= Required action =
An exact copy of the data is required; the images should not appear in it.

※

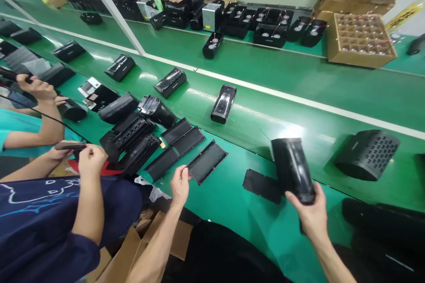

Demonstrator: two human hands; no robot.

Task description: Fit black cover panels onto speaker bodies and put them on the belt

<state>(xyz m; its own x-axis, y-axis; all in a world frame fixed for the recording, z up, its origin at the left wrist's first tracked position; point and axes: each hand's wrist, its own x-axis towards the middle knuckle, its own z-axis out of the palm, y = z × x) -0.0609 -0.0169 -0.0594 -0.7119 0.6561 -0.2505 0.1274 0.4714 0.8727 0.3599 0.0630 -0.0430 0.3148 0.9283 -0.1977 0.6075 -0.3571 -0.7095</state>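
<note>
Between the thumb and fingers of my left hand (181,185) is the near corner of a flat black mesh panel (207,162), tilted above the green table. My right hand (311,212) grips the lower end of a glossy black speaker housing (294,166), held up at an angle. Behind that housing, a second flat black panel (261,185) lies on the table. Left of my left hand, several similar panels (179,143) lie grouped together. The fingers under the housing are partly hidden.
A black speaker housing (224,104) lies on the green belt ahead, and a perforated one (368,154) at right. Co-workers' hands (91,159) work at left beside stacked black housings (139,146). A divided cardboard box (361,40) stands across the belt; an open carton (133,247) is below.
</note>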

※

= Finished task =
Demonstrator: two human hands; no robot.

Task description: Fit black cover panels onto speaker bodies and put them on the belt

<state>(xyz m; its own x-axis, y-axis; all in a world frame fixed for the recording, z up, its origin at the left wrist's first tracked position; point and axes: each hand's wrist, its own x-axis towards the middle knuckle, its own z-axis out of the palm, y = z × x) -0.0609 -0.0169 -0.0594 -0.7119 0.6561 -0.2505 0.1274 0.4714 0.8727 0.3599 0.0630 -0.0430 0.3148 0.9283 -0.1977 0.6075 -0.3571 -0.7095</state>
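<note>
Between the thumb and fingers of my left hand (181,185) is the near corner of a flat black mesh panel (207,162), tilted above the green table. My right hand (311,212) grips the lower end of a glossy black speaker housing (294,166), held up at an angle. Behind that housing, a second flat black panel (261,185) lies on the table. Left of my left hand, several similar panels (179,143) lie grouped together. The fingers under the housing are partly hidden.
A black speaker housing (224,104) lies on the green belt ahead, and a perforated one (368,154) at right. Co-workers' hands (91,159) work at left beside stacked black housings (139,146). A divided cardboard box (361,40) stands across the belt; an open carton (133,247) is below.
</note>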

The required output is now complete.